The situation repeated itself at Tirreno-Adriatico, where the innovation of the ten-mile opening stage was overshadowed by the novelty of the unexpected apparition of El Diego.
John Talen of Panasonic won the stage, outsprinting Asiat Saitov, Danilo Gioia and Silvio Martinello – Tony Rominger would win the race overall a week later – but all eyes were on Maradona.
Dressed in a green leisure suit as though he were heading out for a jog, he smilingly flagged the gruppo away and then observed proceedings from a gantry above the start-finish line, brandishing a football as a prop for the photographers massed below.
Writing in L’Unità, Gino Sala noted that it was “a day in which the attention for Talen appeared by some distance inferior to that afforded to Diego Maradona.” Il Corriere della Sera described the “infernal fervour” of the tifosi at the start, many of whom turned their backs to the race and watched Maradona instead.
The riders themselves seemed just as starstruck. The gallery of images from Emanuele Sirotti above shows men like Giuseppe Saronni and Raul Alcala eager to immortalise the moment with a photograph alongside Maradona.
Everywhere he went, Maradona seemed to have this effect. This short, stocky figure managed to be simultaneously a man of the people and an almost otherworldly presence. Perhaps only Muhammad Ali held an equivalent aura. Small wonder that both men have been couched in almost prophetic terms by sportswriters ever since.
In Bacoli, Maradona returned the compliment by paying tribute to the riders, claiming his interest in cycling dated back to his time at Barcelona in the early 1980s.
“I met Eddy Merckx and he gave me a bike,” explained Maradona. Another bike manufacturer, Giovanni Pinarello, was among the grandees to greet him that afternoon at Tirreno-Adriatico.
La Stampa reported that Maradona had declared himself a fan of both Sean Kelly, who was here in PDM colours, and Maurizio Fondriest, and he expressed admiration for the athletic demands of the sport: “Where do they find the strength to contest a sprint after 250km of racing?”
The reporters huddled around Maradona were less interested in his take on cycling, mind, than in the state of his frayed rapport with Napoli manager Alberto Bigon, who had left him out of the previous Sunday’s victory against Genoa – ostensibly because of his back injury, though the Sanremo excursion hardly helped. That morning, Maradona had made his first appearance at a Napoli training session since the clash, before setting off for his own, personal appointment at Tirreno-Adriatico.
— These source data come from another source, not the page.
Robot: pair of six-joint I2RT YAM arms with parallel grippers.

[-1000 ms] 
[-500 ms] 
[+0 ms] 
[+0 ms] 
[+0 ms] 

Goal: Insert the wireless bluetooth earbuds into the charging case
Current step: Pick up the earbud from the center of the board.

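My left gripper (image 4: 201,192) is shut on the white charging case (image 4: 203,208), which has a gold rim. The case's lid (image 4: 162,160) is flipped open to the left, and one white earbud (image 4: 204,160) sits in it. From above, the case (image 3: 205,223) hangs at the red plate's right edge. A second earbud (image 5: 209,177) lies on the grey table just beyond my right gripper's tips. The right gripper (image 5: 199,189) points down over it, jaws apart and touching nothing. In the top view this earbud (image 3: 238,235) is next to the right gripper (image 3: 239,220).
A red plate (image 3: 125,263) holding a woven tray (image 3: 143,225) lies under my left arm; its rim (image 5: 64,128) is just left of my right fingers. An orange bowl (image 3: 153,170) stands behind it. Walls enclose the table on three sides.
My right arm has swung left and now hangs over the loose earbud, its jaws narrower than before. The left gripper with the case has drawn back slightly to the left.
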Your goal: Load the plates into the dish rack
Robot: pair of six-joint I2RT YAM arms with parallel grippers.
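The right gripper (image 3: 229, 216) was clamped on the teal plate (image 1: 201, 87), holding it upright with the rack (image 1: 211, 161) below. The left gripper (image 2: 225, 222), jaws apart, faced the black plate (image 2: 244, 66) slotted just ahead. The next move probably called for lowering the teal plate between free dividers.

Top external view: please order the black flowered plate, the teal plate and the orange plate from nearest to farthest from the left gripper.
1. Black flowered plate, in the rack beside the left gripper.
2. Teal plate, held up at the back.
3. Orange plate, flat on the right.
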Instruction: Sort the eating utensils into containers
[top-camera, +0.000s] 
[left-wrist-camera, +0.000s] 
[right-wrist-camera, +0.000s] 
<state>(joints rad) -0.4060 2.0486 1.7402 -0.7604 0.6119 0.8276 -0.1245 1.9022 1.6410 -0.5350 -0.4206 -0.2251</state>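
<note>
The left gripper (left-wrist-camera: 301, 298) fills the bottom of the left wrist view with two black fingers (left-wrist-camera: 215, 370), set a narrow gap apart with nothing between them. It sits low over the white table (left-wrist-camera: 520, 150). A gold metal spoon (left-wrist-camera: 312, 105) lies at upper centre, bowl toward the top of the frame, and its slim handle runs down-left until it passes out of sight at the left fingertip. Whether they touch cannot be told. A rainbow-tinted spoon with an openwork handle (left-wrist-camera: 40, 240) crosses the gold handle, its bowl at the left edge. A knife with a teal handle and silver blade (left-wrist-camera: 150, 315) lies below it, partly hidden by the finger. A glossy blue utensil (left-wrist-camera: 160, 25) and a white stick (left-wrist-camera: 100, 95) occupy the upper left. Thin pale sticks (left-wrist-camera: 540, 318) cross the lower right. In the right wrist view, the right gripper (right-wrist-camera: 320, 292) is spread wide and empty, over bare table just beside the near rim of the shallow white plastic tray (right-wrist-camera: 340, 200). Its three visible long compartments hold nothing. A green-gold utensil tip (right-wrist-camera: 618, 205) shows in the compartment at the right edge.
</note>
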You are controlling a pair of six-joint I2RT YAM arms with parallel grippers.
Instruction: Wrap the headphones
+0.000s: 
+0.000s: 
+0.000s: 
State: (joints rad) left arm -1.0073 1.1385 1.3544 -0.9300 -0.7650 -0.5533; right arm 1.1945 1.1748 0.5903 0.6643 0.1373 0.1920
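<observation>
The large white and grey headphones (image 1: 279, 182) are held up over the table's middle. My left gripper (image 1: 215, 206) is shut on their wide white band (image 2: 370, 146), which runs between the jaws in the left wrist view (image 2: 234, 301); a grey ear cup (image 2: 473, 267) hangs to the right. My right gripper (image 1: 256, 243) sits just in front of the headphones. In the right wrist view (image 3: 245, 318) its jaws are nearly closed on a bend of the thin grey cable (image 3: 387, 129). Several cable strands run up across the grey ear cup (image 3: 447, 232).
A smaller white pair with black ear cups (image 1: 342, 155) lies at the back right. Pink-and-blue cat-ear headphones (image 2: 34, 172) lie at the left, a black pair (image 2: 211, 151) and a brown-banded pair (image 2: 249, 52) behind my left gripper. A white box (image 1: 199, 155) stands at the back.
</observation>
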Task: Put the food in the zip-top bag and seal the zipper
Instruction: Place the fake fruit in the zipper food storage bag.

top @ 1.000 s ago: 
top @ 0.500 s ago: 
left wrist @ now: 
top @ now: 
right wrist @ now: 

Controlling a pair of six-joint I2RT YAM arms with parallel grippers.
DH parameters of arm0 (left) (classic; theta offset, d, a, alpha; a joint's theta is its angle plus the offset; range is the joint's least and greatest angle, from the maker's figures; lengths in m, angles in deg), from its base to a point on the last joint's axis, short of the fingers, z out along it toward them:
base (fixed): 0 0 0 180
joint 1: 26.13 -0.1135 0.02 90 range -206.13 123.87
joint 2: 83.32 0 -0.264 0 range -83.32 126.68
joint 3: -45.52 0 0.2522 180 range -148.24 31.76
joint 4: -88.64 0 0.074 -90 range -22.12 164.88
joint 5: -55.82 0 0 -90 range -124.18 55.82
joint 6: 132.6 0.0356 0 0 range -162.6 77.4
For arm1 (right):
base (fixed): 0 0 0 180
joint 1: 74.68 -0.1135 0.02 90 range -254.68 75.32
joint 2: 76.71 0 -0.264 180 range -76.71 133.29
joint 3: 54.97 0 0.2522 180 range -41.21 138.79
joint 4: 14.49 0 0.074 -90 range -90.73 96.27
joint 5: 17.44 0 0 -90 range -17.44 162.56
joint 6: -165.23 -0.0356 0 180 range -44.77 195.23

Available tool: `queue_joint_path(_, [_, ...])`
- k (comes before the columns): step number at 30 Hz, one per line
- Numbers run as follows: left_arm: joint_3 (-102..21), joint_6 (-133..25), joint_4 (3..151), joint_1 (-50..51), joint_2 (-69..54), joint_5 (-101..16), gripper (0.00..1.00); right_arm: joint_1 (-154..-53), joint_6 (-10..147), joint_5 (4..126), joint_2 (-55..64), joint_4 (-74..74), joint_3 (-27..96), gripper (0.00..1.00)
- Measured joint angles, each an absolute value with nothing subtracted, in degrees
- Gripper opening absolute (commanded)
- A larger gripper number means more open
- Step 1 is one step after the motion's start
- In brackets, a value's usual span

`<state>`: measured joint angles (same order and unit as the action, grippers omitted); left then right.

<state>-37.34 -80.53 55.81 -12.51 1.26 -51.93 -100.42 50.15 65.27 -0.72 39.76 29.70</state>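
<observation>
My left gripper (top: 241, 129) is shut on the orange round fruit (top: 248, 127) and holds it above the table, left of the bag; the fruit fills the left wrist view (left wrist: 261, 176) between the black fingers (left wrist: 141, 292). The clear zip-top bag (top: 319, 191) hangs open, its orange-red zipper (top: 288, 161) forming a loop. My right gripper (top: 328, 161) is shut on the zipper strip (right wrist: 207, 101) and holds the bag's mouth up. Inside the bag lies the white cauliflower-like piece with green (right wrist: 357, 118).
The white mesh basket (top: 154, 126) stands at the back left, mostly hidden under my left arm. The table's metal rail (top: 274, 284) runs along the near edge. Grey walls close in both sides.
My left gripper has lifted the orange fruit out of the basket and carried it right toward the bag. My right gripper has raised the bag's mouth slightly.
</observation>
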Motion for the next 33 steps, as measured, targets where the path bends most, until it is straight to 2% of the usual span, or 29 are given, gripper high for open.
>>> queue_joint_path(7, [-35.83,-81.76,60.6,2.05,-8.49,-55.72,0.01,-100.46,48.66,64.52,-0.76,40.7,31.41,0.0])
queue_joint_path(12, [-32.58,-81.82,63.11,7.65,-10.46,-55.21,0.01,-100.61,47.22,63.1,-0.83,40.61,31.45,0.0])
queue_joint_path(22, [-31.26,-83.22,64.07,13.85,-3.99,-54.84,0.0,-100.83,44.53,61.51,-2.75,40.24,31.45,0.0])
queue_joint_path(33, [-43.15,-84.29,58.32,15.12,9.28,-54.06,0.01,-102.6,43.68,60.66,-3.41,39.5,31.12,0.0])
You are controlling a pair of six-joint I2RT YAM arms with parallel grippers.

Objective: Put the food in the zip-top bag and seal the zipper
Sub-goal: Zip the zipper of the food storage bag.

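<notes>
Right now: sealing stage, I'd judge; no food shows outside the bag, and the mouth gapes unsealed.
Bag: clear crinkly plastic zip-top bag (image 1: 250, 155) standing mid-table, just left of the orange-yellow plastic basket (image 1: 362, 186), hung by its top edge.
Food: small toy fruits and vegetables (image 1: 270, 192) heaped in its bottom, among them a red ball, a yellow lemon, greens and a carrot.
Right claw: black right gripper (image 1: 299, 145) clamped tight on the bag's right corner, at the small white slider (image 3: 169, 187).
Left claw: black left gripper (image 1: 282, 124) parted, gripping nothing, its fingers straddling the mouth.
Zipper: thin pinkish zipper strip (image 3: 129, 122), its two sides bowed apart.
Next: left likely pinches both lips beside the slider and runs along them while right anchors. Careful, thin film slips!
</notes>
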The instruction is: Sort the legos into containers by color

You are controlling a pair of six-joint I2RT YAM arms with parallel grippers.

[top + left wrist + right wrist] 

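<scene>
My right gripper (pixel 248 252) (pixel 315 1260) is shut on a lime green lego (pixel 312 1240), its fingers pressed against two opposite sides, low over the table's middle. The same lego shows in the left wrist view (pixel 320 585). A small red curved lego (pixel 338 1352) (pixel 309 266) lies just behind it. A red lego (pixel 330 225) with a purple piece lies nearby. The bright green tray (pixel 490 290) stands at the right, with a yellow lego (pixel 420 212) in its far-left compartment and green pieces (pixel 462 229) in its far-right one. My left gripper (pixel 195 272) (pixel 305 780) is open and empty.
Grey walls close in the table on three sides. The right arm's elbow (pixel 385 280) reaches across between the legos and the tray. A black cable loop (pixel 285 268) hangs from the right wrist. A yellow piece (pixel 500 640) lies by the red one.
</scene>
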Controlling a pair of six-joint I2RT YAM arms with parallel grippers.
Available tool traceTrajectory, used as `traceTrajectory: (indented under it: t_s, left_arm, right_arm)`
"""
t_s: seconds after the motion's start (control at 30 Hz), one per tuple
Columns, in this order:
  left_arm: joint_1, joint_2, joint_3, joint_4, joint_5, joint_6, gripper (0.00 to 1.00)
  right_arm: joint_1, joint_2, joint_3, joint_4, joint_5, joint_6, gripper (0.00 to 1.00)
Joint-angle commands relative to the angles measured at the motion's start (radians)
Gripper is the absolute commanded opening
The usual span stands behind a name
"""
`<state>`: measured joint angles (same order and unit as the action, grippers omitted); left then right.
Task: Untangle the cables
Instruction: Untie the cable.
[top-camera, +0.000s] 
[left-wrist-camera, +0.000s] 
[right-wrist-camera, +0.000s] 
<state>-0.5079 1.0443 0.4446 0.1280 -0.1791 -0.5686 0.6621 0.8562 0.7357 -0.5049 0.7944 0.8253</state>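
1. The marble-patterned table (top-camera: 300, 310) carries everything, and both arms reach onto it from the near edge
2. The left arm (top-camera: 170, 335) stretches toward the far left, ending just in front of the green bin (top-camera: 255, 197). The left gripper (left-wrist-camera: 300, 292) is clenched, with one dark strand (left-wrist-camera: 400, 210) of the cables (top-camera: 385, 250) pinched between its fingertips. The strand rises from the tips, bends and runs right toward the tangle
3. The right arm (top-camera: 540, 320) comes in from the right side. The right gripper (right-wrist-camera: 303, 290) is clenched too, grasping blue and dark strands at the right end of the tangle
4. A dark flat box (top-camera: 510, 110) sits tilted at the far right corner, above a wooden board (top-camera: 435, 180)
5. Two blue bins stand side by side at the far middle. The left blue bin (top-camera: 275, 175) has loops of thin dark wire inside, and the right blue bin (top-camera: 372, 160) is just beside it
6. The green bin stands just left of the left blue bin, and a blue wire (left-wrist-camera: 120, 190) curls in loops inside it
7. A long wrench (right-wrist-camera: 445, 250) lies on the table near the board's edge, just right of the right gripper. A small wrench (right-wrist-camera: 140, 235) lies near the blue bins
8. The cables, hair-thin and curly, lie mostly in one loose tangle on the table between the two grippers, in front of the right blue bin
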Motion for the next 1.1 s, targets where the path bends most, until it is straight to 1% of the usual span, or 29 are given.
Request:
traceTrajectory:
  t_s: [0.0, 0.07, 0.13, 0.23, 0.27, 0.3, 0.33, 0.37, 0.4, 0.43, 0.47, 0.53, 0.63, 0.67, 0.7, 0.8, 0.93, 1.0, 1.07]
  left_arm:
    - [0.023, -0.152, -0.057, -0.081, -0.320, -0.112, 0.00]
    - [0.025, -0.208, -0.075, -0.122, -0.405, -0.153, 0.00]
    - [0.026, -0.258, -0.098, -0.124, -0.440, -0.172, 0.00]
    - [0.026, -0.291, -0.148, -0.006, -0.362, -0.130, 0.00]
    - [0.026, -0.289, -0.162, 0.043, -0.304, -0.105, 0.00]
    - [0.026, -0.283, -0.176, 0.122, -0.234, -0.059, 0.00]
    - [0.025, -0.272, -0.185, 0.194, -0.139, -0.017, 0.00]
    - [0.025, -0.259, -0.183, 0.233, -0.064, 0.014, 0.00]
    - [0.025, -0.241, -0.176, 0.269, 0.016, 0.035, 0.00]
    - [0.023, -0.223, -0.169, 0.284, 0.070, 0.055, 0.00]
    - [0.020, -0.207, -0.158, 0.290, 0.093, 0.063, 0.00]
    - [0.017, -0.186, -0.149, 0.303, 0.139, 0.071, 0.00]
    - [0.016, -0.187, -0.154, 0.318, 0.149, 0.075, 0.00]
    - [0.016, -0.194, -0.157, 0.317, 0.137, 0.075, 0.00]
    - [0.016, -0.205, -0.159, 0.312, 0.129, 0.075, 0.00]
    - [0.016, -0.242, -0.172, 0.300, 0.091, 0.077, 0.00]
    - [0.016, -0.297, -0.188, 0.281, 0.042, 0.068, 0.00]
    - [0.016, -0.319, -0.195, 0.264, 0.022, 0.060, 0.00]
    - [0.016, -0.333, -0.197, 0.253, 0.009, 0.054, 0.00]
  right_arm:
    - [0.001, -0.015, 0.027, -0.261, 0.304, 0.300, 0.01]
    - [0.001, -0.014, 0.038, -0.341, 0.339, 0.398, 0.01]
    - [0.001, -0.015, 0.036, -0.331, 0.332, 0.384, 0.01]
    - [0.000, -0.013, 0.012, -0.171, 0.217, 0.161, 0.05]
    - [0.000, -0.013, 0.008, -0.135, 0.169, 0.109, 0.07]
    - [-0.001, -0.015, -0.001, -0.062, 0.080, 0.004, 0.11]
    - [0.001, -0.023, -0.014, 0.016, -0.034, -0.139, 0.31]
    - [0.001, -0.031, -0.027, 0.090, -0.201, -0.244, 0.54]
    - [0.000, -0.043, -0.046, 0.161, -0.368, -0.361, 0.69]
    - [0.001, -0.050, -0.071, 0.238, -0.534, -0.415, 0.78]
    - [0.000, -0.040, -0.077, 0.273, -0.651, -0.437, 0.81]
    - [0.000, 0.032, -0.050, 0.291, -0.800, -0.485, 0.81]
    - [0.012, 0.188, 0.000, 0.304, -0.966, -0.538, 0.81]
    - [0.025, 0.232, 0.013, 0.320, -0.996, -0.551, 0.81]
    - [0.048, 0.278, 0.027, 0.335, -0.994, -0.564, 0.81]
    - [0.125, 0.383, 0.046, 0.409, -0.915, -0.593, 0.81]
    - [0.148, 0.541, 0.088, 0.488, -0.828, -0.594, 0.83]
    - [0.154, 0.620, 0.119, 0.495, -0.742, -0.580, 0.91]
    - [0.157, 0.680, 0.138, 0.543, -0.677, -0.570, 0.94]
Maradona would be restored to the team the following weekend, and two weeks later, he would score a crucial brace of goals in a pivotal game against Juventus, a key moment as Napoli claimed their second scudetto.
That summer, his Argentina side would eliminate Italy in a fraught World Cup semi-final in the Stadio San Paolo in Naples, but his days in the city were numbered.
In March 1991, Maradona left Napoli after testing positive for cocaine. His very public life endured more lows than highs in the years that followed, yet his popularity remained undimmed.
That Tirreno-Adriatico appearance, meanwhile, would not be his last at a bike race. From 2014 to 2016, Maradona was again a guest of honour at an Italian-organised Dubai Tour.
A new generation of riders, many too young to recall Maradona in his pomp, clambered to have their picture taken with him. He was older, heavier but always transcendent.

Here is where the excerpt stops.